◆ **Exercise description**
Tell how many lines in the data contain the string "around", using a single number as the whole reply.

(Stored items)
[Start of Attachment]

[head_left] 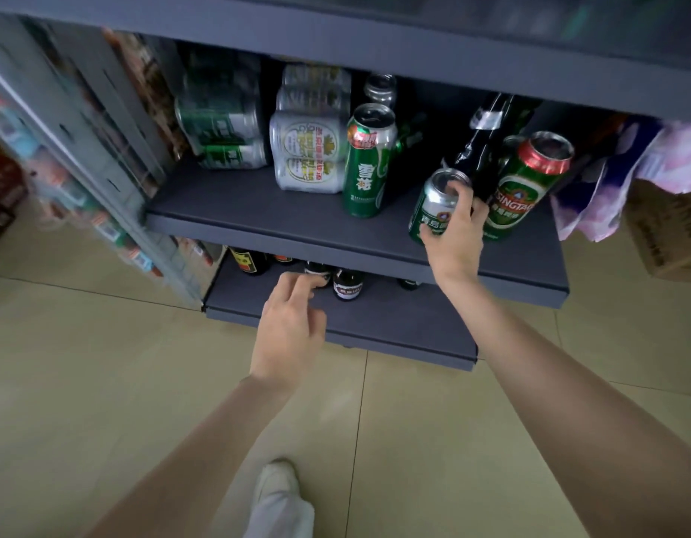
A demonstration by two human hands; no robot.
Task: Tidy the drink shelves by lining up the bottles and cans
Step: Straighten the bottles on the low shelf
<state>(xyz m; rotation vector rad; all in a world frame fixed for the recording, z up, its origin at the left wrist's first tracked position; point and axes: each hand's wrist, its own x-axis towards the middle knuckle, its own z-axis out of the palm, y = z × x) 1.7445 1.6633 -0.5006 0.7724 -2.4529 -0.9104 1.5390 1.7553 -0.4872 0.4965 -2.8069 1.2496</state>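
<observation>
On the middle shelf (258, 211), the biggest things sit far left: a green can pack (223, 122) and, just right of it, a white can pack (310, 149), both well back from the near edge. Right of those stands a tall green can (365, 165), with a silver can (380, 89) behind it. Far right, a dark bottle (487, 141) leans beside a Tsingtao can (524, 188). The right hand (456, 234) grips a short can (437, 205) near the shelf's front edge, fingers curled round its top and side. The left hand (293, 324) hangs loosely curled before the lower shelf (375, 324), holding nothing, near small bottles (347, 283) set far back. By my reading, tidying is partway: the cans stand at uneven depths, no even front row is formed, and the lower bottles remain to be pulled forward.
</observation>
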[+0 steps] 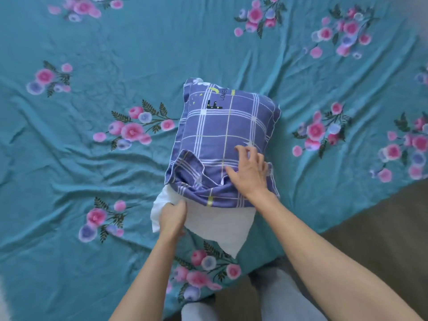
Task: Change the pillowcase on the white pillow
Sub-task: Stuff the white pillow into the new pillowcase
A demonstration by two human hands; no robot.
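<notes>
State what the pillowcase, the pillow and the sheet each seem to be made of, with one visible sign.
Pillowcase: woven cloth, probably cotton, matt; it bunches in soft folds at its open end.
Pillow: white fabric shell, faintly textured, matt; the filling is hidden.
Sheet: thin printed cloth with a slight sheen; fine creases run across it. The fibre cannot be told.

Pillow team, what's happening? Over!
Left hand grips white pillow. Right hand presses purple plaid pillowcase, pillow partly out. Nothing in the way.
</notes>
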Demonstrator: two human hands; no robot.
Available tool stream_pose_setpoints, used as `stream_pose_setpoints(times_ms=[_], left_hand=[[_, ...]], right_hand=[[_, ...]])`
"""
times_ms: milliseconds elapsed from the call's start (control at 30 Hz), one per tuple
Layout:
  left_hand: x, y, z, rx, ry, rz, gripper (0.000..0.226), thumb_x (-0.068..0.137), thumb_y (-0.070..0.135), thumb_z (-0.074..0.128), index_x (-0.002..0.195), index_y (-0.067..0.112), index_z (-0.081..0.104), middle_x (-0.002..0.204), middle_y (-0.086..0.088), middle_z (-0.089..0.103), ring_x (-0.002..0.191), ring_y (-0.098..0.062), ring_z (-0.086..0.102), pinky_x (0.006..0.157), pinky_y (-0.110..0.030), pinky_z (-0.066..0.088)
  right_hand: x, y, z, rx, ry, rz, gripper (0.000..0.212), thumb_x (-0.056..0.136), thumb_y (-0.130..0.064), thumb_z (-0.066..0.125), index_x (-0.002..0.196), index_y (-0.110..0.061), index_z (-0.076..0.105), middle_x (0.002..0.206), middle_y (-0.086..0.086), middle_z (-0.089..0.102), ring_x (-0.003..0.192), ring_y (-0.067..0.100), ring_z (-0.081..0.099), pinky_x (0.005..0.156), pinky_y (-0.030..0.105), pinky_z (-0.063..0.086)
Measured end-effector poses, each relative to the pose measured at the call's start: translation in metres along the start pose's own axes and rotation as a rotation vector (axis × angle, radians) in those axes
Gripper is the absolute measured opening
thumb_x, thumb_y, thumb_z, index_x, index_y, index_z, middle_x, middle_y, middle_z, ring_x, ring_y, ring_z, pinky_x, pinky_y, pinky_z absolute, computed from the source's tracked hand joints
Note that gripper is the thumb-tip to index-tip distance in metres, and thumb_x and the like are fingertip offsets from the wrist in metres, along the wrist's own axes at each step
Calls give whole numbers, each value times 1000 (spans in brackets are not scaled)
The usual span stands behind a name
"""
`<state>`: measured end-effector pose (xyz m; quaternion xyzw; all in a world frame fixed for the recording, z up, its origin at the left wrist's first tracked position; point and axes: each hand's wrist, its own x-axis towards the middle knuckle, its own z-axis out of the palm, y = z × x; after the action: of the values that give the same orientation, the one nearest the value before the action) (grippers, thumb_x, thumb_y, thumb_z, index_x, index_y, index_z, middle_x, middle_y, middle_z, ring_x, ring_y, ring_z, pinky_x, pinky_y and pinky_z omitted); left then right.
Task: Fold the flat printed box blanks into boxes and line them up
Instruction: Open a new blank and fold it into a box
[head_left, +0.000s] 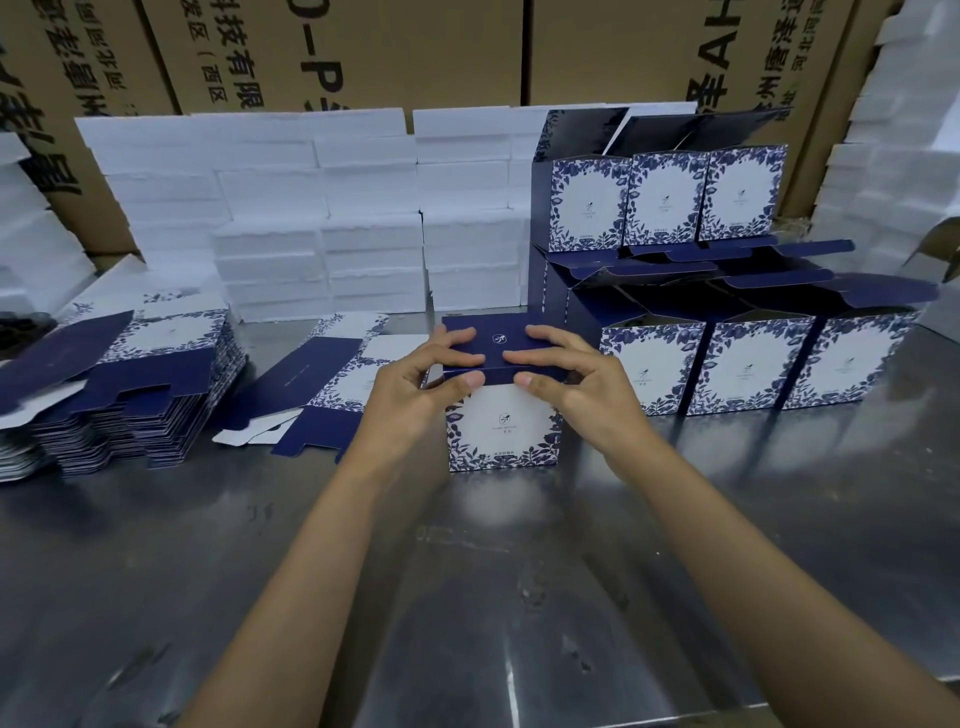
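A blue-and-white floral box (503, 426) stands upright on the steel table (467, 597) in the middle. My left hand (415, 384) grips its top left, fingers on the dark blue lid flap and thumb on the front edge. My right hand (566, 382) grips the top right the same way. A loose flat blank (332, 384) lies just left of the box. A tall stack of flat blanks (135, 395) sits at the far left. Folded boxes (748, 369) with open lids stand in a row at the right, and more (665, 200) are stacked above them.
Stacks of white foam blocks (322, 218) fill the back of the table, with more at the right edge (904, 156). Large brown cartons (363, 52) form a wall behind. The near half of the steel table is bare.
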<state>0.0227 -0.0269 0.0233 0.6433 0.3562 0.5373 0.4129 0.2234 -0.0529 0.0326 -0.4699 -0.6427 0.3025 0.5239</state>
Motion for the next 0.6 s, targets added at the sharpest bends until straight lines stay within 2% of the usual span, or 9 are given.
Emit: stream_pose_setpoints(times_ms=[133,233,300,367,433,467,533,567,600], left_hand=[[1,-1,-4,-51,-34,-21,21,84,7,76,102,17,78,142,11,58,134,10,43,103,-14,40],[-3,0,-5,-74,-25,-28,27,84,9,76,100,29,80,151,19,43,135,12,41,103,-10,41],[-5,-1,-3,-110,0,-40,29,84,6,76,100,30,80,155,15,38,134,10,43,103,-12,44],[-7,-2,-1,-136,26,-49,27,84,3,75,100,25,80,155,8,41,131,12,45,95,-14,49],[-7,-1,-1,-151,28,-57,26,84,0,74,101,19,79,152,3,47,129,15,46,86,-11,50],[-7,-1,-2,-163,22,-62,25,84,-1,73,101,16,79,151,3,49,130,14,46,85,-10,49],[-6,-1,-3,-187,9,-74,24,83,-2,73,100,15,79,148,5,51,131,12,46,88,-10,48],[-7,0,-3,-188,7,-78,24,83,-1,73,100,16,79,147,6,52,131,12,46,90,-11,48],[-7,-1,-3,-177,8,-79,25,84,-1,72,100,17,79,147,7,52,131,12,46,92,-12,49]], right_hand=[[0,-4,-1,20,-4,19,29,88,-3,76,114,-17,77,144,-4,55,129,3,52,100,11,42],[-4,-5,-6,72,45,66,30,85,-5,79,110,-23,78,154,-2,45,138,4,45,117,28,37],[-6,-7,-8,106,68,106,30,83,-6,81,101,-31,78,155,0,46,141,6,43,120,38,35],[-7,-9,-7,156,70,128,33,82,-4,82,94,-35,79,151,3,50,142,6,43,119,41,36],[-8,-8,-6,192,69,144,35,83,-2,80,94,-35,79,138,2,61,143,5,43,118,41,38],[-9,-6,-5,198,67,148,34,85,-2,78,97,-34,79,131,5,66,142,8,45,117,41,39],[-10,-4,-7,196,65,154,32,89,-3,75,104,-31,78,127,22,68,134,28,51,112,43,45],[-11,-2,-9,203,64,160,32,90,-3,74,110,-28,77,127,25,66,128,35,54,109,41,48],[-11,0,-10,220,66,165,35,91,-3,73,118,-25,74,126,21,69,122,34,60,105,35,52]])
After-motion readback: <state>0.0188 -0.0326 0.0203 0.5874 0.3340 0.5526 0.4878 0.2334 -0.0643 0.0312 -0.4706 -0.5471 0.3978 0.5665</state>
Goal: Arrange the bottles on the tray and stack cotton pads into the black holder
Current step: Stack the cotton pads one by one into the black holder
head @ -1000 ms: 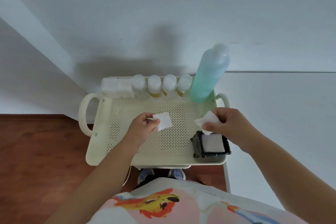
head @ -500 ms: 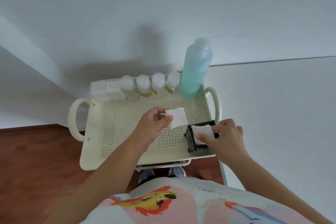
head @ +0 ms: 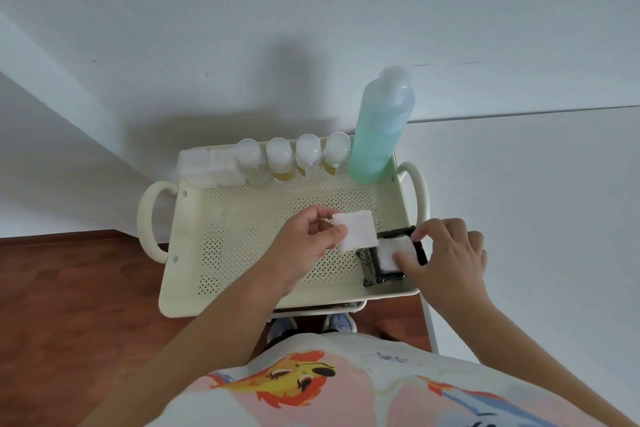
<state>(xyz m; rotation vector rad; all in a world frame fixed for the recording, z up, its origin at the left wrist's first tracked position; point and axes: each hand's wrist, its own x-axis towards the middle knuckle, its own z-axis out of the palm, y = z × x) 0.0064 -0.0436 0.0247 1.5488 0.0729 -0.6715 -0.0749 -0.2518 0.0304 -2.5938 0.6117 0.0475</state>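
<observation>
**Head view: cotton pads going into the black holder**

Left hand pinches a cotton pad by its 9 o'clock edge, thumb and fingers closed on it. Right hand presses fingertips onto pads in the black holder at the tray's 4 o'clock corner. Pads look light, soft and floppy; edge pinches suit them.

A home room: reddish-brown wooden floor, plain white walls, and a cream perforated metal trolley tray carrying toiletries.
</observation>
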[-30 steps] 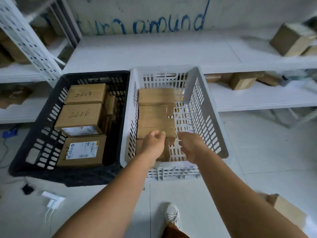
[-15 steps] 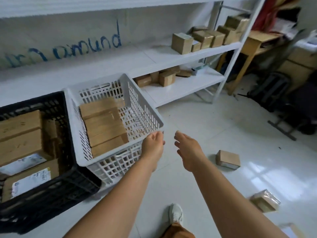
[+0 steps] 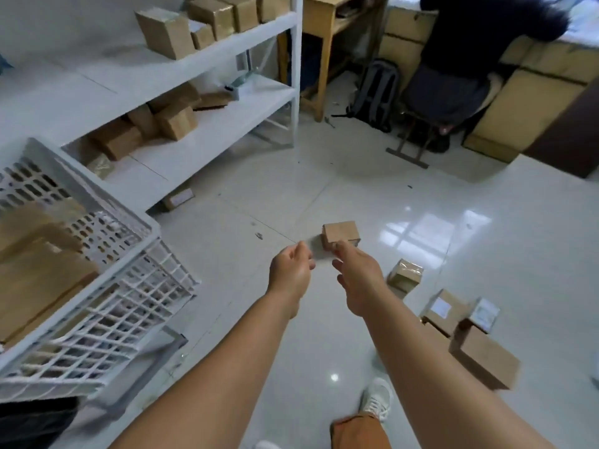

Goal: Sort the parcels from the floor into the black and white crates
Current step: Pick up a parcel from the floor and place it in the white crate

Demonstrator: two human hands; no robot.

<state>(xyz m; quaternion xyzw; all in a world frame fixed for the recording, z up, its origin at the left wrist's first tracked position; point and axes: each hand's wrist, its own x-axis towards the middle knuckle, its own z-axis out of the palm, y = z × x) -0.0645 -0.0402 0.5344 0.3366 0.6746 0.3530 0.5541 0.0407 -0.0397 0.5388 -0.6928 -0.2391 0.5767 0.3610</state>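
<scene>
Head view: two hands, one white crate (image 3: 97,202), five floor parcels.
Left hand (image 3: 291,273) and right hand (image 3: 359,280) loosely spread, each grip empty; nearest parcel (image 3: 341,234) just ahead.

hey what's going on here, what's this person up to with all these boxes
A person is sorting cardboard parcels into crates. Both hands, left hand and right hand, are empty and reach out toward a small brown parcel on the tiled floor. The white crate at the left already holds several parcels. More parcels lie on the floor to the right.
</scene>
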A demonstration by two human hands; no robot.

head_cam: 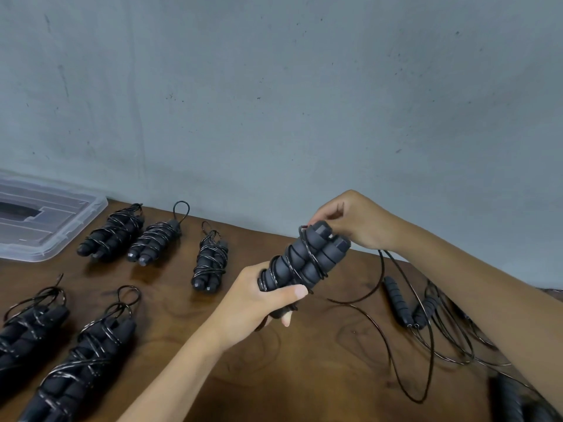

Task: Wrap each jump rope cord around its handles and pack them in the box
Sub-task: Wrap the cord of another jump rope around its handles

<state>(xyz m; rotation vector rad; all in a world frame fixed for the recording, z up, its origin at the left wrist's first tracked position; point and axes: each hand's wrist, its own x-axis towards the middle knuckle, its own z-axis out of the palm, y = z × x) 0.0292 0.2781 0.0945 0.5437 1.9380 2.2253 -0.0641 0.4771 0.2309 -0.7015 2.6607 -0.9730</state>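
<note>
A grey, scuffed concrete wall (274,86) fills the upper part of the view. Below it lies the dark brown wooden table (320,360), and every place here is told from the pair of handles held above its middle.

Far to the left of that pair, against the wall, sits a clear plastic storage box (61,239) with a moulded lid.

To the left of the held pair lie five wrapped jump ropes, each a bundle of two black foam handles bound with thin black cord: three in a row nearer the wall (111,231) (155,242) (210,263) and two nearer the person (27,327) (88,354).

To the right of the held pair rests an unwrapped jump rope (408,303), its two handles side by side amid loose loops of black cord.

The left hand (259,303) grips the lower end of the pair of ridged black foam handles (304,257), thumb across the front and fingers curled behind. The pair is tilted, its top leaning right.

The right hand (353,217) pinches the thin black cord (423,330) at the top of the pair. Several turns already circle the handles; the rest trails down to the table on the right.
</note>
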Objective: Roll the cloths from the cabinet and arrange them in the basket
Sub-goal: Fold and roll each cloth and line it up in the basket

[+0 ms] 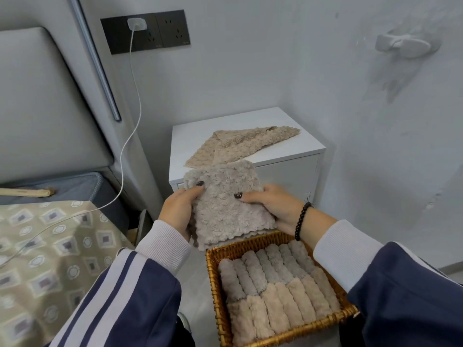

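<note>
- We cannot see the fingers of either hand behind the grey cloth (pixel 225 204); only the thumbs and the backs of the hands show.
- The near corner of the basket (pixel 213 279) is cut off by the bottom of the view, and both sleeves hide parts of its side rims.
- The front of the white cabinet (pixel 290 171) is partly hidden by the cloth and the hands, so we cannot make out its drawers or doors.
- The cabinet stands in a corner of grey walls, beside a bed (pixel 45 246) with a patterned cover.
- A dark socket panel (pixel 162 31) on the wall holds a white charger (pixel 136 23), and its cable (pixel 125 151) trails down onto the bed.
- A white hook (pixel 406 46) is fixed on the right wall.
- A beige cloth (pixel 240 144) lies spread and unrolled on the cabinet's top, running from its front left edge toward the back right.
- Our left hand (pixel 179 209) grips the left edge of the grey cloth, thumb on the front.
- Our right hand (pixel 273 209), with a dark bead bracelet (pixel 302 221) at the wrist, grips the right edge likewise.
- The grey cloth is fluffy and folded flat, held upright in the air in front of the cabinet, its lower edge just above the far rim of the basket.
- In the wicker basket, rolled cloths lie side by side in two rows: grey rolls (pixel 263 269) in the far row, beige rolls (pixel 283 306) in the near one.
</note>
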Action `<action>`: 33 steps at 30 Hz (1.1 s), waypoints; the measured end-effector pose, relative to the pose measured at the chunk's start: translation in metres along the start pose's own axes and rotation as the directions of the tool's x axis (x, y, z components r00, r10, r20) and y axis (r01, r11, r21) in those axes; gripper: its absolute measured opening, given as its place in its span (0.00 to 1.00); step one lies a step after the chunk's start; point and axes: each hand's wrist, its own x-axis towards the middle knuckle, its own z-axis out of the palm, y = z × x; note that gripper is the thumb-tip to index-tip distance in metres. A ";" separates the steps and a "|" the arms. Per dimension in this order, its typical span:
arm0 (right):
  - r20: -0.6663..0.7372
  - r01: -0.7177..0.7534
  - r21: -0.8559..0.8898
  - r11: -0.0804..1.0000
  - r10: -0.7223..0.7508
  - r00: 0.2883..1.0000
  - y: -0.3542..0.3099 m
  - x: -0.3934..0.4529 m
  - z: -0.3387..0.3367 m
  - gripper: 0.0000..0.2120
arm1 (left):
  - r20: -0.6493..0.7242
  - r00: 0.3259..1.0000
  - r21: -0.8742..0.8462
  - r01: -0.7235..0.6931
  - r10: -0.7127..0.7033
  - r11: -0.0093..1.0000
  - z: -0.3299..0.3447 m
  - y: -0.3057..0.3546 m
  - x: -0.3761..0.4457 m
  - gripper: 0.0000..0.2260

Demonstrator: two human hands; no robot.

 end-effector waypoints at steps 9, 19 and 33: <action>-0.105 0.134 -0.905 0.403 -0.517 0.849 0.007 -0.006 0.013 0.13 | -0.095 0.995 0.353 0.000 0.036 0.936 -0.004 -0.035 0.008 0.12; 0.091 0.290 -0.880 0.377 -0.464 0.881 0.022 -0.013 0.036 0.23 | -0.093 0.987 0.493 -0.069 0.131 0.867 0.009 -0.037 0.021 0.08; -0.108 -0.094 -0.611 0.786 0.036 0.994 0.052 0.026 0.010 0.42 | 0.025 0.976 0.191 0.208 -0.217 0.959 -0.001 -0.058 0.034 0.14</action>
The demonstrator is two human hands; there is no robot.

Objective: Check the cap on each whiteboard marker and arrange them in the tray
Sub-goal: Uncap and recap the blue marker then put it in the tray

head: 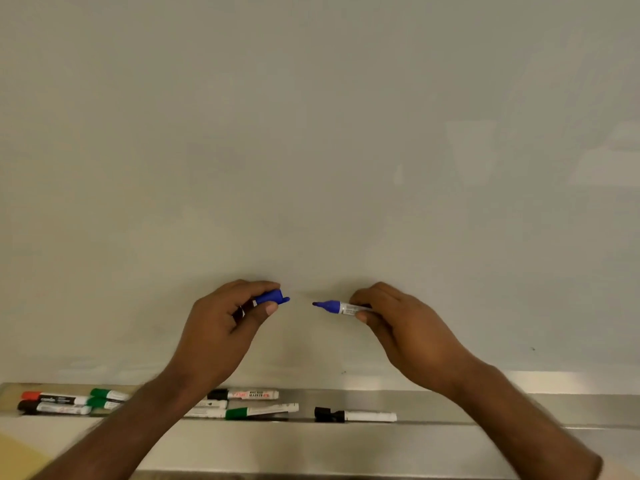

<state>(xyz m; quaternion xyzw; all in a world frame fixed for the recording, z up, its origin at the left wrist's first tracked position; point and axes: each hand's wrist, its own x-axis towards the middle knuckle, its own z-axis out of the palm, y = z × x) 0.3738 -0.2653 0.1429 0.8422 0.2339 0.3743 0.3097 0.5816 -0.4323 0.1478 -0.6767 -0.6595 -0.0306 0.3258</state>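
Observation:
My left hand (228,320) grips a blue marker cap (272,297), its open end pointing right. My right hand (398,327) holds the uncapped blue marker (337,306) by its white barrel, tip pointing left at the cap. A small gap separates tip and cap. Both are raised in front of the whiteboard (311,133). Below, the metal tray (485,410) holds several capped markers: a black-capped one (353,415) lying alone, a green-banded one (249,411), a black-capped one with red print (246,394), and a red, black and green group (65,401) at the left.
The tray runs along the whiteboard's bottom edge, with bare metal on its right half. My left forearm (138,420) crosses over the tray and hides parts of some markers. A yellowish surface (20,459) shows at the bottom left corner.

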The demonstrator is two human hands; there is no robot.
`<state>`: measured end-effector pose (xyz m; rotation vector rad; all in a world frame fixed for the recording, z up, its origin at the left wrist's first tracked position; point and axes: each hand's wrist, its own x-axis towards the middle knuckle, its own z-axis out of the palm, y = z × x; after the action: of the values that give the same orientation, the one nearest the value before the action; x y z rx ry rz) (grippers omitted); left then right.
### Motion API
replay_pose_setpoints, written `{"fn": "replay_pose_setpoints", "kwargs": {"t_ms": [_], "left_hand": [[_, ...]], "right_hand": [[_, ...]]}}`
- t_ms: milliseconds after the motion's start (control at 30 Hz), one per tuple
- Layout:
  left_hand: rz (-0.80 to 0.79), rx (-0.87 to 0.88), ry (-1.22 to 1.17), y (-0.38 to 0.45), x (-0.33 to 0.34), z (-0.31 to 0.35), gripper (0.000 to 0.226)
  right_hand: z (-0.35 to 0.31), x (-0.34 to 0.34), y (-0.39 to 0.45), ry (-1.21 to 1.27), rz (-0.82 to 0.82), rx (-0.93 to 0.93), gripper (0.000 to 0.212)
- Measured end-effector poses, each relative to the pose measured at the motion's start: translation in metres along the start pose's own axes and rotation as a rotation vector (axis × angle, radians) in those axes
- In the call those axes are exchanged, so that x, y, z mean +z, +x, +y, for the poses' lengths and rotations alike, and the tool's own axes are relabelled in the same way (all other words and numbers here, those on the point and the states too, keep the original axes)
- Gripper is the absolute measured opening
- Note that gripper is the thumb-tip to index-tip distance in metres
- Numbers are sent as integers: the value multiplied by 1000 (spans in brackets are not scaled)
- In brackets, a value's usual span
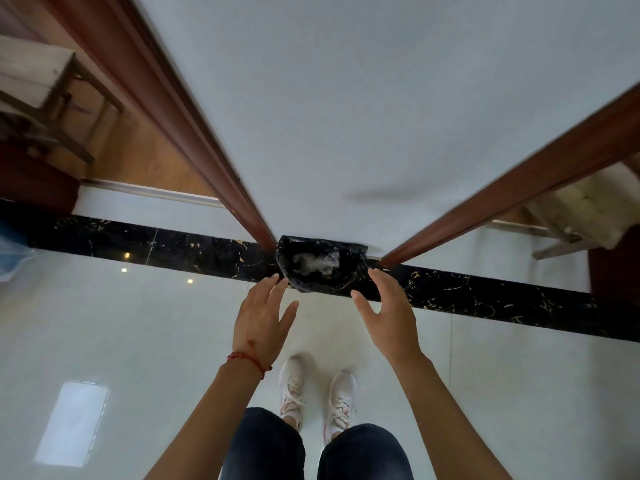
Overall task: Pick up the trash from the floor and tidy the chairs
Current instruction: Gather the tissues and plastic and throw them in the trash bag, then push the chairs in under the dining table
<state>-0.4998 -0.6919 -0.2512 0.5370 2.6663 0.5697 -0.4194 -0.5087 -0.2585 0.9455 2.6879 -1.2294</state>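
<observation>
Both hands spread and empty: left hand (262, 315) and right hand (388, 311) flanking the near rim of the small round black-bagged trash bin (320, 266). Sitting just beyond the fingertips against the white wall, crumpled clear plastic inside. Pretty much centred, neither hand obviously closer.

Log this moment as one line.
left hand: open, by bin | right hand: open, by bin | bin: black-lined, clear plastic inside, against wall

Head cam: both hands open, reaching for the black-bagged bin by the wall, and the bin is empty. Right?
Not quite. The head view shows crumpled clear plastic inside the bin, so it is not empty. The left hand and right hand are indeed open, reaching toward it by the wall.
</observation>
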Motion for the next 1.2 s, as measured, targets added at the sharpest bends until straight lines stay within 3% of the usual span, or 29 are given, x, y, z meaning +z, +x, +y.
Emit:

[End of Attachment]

◆ **The answer**
2